> [Assignment] Output the entire listing that follows verbatim.

____________________

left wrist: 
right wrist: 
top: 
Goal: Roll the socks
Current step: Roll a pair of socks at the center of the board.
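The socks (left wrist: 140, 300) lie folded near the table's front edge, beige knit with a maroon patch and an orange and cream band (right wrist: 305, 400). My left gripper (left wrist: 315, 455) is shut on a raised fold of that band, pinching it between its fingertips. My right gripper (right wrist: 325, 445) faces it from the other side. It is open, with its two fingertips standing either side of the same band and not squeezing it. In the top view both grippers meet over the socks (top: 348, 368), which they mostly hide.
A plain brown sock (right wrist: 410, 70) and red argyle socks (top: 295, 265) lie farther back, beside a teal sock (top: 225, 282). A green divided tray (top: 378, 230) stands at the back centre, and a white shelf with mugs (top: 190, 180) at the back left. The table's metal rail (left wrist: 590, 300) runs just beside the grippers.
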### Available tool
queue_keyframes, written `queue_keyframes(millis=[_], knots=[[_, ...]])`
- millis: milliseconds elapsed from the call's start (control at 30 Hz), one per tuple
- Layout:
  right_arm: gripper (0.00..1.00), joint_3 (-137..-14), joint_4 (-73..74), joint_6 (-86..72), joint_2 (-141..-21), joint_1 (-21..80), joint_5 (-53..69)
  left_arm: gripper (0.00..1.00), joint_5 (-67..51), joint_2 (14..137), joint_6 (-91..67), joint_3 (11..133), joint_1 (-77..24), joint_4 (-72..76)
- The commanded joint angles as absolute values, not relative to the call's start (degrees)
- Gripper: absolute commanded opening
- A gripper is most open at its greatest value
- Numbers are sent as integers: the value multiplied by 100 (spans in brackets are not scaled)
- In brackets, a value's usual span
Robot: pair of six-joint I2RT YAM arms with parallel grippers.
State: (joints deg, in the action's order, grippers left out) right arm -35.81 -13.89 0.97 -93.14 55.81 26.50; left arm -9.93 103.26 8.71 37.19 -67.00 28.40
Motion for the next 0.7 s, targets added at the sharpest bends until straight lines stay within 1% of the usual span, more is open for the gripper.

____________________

> [Response to this exercise]
left wrist: 
right wrist: 
top: 
Goal: Roll the socks
Current step: Roll a pair of socks at the center of the board.
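The socks (left wrist: 140, 300) lie folded near the table's front edge, beige knit with a maroon patch and an orange and cream band (right wrist: 305, 400). My left gripper (left wrist: 315, 455) is shut on a raised fold of that band, pinching it between its fingertips. My right gripper (right wrist: 325, 445) faces it from the other side. It is open, with its two fingertips standing either side of the same band and not squeezing it. In the top view both grippers meet over the socks (top: 348, 368), which they mostly hide.
A plain brown sock (right wrist: 410, 70) and red argyle socks (top: 295, 265) lie farther back, beside a teal sock (top: 225, 282). A green divided tray (top: 378, 230) stands at the back centre, and a white shelf with mugs (top: 190, 180) at the back left. The table's metal rail (left wrist: 590, 300) runs just beside the grippers.
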### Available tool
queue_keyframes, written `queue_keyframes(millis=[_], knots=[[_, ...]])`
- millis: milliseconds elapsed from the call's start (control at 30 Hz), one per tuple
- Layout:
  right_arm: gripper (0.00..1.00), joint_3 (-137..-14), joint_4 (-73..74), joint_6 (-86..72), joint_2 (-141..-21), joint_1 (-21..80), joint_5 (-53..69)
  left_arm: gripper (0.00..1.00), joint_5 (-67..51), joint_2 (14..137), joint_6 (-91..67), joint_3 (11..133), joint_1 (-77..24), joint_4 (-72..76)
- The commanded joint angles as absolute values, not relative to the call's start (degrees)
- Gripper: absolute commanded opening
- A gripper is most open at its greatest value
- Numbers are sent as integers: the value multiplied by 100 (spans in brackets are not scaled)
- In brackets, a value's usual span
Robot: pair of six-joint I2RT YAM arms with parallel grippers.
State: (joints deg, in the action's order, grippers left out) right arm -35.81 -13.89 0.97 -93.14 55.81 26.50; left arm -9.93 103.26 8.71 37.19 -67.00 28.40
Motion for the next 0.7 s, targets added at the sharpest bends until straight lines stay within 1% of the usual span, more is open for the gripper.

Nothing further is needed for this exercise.